If you have been diagnosed with a repetitive stress injury the good news is that it can often be fixed by removing the stress agent. First you need to isolate and stop doing the tasks that are causing your injury. Failure to deal with your problems now could turn a small problem into a bigger one. Here are a few ways to aid in your recovery.
Stretch: Stretching is a key factor in keeping the body healthy. It removes tension and increases blood flow. So start stretching and continue to stretch all the muscles in the area of concern. Start at the point of pain and move one joint out, then stretch all the major muscles from that joint to the spine. If you cannot stretch a muscle then massage it. Remember, the pain took time to develop and it will take time to heal, so do not look for quick fixes.
Isolate the cause: Look at anything you do more than twice a day or for more than 30 minutes at a time. If it involves the area of concern take note of it. The stressors will often jump out at you because your pain will tell you to stop it. Be specific.
Change your habits: If it is something you cannot stop, then reduce the frequency as much as possible and use good ergonomic principles to support the action when you do perform it.

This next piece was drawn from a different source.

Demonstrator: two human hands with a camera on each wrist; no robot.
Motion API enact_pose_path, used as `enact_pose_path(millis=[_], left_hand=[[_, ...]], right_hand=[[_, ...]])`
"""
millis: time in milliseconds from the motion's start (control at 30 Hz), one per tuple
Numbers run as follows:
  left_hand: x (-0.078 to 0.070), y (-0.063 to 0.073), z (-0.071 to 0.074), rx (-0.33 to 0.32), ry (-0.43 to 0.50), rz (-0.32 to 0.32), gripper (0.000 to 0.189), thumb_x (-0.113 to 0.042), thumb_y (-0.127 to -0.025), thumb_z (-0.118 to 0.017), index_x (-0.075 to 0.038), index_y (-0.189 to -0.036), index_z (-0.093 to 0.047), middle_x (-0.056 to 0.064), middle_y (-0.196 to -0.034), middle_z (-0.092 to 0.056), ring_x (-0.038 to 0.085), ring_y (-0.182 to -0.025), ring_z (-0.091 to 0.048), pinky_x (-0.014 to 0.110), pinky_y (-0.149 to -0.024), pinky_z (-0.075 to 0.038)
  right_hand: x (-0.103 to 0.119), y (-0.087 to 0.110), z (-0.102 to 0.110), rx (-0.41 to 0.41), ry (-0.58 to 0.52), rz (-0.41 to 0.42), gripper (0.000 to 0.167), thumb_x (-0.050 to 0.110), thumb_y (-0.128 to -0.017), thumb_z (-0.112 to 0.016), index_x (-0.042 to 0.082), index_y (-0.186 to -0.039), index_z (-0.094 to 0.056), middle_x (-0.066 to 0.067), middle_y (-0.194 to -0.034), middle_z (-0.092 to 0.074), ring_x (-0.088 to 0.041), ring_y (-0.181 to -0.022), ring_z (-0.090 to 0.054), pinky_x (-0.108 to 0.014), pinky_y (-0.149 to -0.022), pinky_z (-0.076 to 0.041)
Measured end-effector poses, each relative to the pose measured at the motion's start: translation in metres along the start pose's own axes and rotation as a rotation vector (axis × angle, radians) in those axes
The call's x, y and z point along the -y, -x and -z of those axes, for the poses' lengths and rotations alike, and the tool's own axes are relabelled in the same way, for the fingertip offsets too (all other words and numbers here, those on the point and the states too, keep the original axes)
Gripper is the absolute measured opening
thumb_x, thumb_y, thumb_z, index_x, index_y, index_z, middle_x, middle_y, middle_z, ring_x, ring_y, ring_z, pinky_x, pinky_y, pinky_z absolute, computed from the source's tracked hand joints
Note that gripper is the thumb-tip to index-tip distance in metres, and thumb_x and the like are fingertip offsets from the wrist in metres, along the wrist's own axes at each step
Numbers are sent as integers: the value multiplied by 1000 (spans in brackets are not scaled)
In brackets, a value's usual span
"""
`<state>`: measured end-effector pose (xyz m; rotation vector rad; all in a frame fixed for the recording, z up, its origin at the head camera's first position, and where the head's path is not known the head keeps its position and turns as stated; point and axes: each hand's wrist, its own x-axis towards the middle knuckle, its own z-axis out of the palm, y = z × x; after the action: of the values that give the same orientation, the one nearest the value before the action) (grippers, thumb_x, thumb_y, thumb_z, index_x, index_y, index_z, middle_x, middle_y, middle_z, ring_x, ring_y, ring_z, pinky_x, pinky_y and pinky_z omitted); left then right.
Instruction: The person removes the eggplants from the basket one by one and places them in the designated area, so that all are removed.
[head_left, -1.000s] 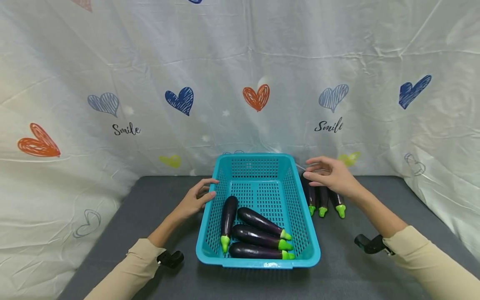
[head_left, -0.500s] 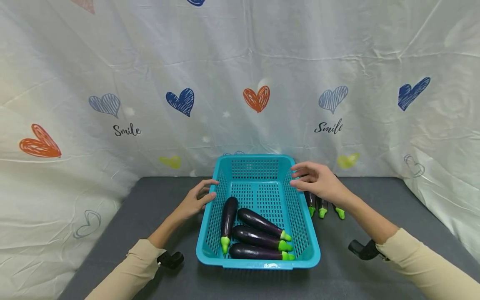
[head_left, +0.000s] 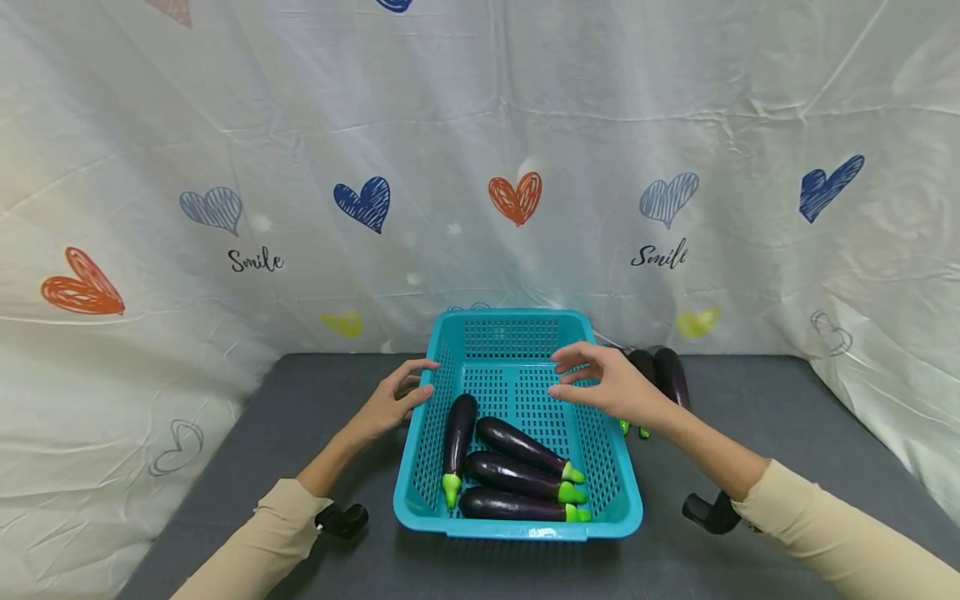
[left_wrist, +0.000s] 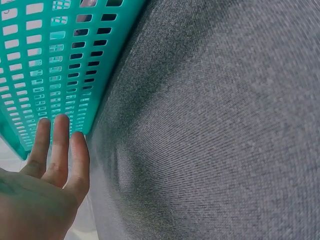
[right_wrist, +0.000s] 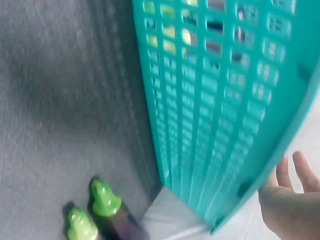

Get in shape: A repetitive stress injury occurs when a part of your body is overworked. Once the pain has reduced, you have to strengthen the muscles to handle the stress you are putting on them. Exercise the muscles in the area of concern. Start slow and use your pain as a guide.
Seek professional help: If the pain is not subsiding or you cannot seem to find the stressors causing your problem, then it is time to explore other treatments. Your doctor or anyone else who has professional qualification will likely have a course of treatment that will help you with your discomfort. And most of them will be different, so remember to get a second opinion on your treatment options as well.